> [Task requirements]
Leaving the pictures aside, return the listing exactly as it appears.

> [Recorded data]
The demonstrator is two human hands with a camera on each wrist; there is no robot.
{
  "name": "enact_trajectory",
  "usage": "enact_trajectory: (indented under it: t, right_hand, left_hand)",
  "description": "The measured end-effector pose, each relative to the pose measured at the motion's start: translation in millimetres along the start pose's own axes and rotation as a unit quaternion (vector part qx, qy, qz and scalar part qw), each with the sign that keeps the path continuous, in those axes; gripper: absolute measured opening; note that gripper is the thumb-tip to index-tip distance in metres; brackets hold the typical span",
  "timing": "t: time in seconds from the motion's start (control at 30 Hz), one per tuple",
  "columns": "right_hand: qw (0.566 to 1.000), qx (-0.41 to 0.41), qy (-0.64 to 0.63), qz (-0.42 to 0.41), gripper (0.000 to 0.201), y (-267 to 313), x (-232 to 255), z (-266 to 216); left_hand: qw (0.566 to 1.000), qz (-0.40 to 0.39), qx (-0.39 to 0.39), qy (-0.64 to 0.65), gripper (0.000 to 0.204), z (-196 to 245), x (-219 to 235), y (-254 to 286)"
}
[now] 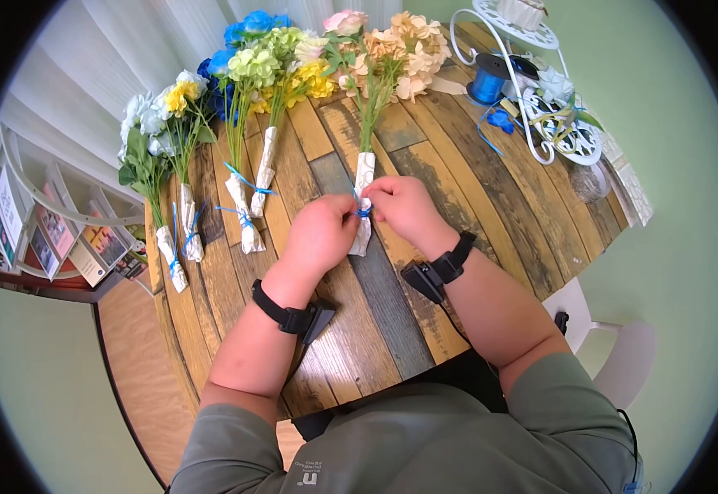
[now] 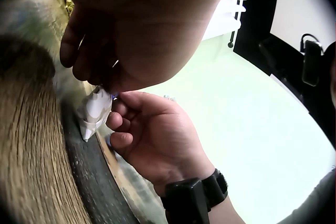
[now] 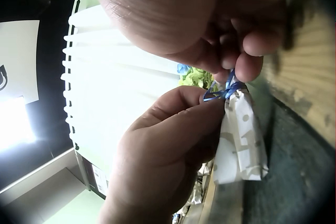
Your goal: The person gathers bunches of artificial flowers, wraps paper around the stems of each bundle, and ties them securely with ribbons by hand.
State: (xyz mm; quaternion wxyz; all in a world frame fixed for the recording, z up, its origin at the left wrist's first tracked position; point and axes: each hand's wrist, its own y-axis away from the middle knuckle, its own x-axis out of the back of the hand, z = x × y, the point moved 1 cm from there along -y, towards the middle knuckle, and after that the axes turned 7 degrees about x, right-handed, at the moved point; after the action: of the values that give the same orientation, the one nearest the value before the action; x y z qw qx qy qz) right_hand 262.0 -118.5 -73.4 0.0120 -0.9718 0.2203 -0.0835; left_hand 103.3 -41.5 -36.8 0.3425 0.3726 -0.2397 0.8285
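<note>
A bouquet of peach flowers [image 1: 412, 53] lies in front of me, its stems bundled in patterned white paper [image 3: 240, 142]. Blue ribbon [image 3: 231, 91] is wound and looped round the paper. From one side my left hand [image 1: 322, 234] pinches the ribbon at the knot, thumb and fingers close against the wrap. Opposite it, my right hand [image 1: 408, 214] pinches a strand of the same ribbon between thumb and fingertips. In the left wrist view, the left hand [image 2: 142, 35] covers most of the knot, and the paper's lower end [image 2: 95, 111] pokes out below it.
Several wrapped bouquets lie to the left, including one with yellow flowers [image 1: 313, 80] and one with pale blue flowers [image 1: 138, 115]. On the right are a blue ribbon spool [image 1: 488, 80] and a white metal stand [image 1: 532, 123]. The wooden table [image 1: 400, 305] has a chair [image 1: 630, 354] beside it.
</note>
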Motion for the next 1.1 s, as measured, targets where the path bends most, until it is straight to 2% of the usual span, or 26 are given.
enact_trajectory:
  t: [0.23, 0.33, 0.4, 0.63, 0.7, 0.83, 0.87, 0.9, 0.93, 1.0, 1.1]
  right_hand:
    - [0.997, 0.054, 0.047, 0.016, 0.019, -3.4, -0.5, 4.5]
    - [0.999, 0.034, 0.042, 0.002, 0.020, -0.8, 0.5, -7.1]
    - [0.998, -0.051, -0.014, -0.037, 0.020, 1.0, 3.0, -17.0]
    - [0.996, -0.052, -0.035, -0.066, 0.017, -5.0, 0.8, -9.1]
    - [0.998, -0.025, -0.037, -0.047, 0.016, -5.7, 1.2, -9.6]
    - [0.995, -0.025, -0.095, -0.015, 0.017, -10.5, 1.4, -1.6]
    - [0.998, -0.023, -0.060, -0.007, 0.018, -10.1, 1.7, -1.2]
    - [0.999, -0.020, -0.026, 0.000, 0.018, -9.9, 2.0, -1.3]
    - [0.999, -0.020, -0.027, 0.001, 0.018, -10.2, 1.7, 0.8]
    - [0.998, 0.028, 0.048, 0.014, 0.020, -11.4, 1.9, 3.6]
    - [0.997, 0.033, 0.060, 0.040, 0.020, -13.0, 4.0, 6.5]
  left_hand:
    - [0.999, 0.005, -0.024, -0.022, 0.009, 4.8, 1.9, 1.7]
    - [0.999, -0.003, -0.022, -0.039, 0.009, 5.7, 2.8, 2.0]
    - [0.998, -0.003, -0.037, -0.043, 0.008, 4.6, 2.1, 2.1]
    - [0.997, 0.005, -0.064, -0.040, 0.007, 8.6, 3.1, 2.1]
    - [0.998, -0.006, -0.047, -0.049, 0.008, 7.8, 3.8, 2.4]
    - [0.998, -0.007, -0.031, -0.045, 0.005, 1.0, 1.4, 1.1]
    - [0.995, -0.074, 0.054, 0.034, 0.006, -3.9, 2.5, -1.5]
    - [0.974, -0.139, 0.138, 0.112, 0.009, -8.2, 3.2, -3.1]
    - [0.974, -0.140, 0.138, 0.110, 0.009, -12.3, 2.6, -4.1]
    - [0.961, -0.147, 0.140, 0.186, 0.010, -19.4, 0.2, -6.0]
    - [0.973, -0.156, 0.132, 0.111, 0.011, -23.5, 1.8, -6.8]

> [Task answer]
The demonstrator is two human hands with a camera on each wrist; there is no robot.
{
  "name": "enact_trajectory",
  "usage": "enact_trajectory: (indented under it: t, right_hand, left_hand)",
  "description": "The measured end-effector pose, each relative to the pose measured at the motion's start: translation in millimetres along the start pose's own axes and rotation as a unit quaternion (vector part qx, qy, qz and scalar part qw), each with the sign that keeps the path continuous, in those axes; gripper: absolute measured opening; note that gripper is the thumb-tip to index-tip distance in metres; brackets hold the typical span",
  "timing": "t: time in seconds from the motion's start (control at 30 Hz), one per tuple",
  "columns": "right_hand: qw (0.566 to 1.000), qx (-0.41 to 0.41), qy (-0.64 to 0.63), qz (-0.42 to 0.41), gripper (0.000 to 0.201), y (-267 to 313), x (-232 to 255), z (-266 to 216); left_hand: qw (0.566 to 1.000), qz (-0.40 to 0.39), qx (-0.39 to 0.39), qy (-0.64 to 0.65), gripper (0.000 to 0.204), z (-196 to 245), x (-219 to 235), y (-254 to 286)"
}
[now] 
[now] 
[now] 
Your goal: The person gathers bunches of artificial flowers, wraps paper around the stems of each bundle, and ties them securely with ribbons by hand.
State: (xyz mm; quaternion wxyz; all in a world frame fixed for the recording, z up, its origin at the left wrist's first tracked position; point and axes: each hand's wrist, its own y-axis away from the middle knuckle, its own x-axis out of the back of the hand, z = x × y, the point moved 1 cm from there along -y, towards the middle knuckle, and after that the axes turned 7 degrees about x, right-handed, at the moved point; after the action: of the values that give the same orientation, the one nearest the value before the action; x y z qw qx qy qz) right_hand 262.0 -118.5 -73.4 0.0120 -0.9718 0.2203 -0.0835; left_hand 103.3 -41.5 -36.8 0.3425 0.3726 -0.2397 0.8285
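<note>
A bouquet of peach flowers [image 1: 412, 53] lies in front of me, its stems bundled in patterned white paper [image 3: 240, 142]. Blue ribbon [image 3: 231, 91] is wound and looped round the paper. From one side my left hand [image 1: 322, 234] pinches the ribbon at the knot, thumb and fingers close against the wrap. Opposite it, my right hand [image 1: 408, 214] pinches a strand of the same ribbon between thumb and fingertips. In the left wrist view, the left hand [image 2: 142, 35] covers most of the knot, and the paper's lower end [image 2: 95, 111] pokes out below it.
Several wrapped bouquets lie to the left, including one with yellow flowers [image 1: 313, 80] and one with pale blue flowers [image 1: 138, 115]. On the right are a blue ribbon spool [image 1: 488, 80] and a white metal stand [image 1: 532, 123]. The wooden table [image 1: 400, 305] has a chair [image 1: 630, 354] beside it.
</note>
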Motion for the next 1.1 s, as measured, targets where the path bends most, until it is straight to 2% of the usual span, or 26 are given.
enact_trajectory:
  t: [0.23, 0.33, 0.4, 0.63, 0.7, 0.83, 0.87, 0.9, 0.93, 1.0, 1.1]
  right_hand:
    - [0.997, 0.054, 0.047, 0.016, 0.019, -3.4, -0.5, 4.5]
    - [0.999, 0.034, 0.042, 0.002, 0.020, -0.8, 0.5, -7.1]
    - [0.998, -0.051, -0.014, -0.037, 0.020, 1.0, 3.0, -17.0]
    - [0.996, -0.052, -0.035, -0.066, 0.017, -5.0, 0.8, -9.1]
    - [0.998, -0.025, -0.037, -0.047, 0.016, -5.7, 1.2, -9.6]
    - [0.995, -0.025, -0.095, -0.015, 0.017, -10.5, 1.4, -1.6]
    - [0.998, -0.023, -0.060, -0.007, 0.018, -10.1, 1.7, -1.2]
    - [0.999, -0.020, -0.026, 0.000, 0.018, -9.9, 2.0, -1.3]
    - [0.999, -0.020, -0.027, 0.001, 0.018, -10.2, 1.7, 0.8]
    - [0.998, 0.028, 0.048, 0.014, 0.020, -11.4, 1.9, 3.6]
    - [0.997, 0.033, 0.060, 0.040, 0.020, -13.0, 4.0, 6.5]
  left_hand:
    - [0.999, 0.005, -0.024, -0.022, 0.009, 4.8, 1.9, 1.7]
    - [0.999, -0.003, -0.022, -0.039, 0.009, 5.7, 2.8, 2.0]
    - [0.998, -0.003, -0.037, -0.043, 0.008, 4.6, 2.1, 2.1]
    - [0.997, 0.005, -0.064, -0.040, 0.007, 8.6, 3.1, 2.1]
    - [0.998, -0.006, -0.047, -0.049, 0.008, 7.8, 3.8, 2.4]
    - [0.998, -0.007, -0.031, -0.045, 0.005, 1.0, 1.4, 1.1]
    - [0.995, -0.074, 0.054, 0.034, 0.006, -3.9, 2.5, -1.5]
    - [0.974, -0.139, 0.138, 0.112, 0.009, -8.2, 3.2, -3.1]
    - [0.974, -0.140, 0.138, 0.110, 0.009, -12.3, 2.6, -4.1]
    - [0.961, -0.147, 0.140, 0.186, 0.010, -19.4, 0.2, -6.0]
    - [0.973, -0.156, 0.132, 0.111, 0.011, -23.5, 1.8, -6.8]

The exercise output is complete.